▸ Task statement:
Apart from the pictures, reproduce the data below exactly as it stands.

####

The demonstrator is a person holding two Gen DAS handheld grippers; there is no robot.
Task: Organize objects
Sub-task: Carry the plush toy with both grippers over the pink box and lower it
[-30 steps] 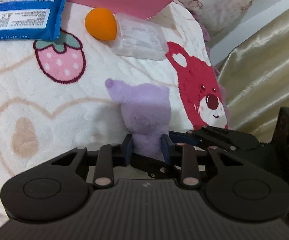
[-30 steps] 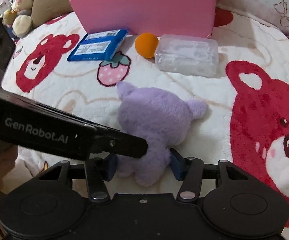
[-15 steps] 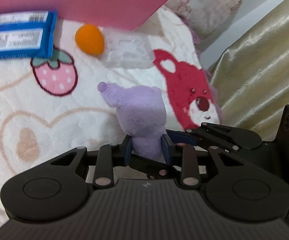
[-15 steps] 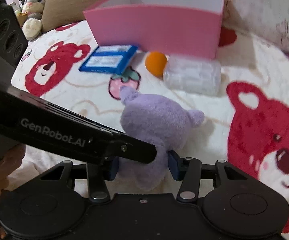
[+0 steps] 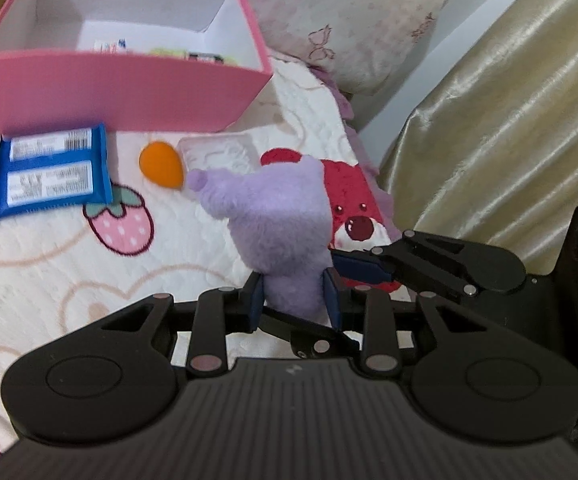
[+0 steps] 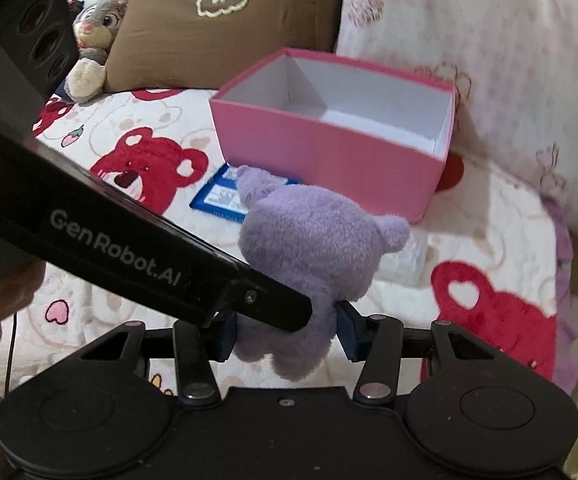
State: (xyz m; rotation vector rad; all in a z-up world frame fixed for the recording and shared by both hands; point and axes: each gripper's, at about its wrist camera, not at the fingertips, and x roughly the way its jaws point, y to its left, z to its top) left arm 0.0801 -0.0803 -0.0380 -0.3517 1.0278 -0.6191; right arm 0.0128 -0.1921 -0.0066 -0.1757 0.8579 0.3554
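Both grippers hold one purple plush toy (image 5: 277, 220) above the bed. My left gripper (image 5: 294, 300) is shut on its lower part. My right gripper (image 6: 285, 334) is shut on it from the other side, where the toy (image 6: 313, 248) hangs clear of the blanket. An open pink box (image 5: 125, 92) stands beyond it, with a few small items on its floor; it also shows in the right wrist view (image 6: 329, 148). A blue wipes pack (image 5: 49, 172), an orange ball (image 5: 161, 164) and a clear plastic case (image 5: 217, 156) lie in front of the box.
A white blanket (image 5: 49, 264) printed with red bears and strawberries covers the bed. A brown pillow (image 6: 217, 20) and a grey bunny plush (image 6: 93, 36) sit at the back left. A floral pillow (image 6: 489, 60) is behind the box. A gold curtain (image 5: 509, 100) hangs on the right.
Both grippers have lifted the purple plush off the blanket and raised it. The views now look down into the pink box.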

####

▸ The answer:
The demonstrator is a person holding two Gen DAS handheld grippers; there is no robot.
Task: Organize objects
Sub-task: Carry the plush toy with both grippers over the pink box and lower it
[-30 steps] 
[-30 steps] 
[-15 steps] 
[-15 steps] 
[+0 steps] 
[+0 steps] 
State: (xyz m; rotation vector rad; all in a z-up world frame fixed for the recording and shared by both hands; point and axes: each gripper's, at about its wrist camera, not at the fingertips, and x roughly the way its jaws point, y to its left, z to its top) left arm 0.0801 -0.0803 -0.0380 -0.3517 1.0278 -0.6191; right arm 0.0128 -0.1921 -0.0066 -0.1757 0.8579 0.3554
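Both grippers hold one purple plush toy (image 5: 277, 220) above the bed. My left gripper (image 5: 294, 300) is shut on its lower part. My right gripper (image 6: 285, 334) is shut on it from the other side, where the toy (image 6: 313, 248) hangs clear of the blanket. An open pink box (image 5: 125, 92) stands beyond it, with a few small items on its floor; it also shows in the right wrist view (image 6: 329, 148). A blue wipes pack (image 5: 49, 172), an orange ball (image 5: 161, 164) and a clear plastic case (image 5: 217, 156) lie in front of the box.
A white blanket (image 5: 49, 264) printed with red bears and strawberries covers the bed. A brown pillow (image 6: 217, 20) and a grey bunny plush (image 6: 93, 36) sit at the back left. A floral pillow (image 6: 489, 60) is behind the box. A gold curtain (image 5: 509, 100) hangs on the right.
Both grippers have lifted the purple plush off the blanket and raised it. The views now look down into the pink box.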

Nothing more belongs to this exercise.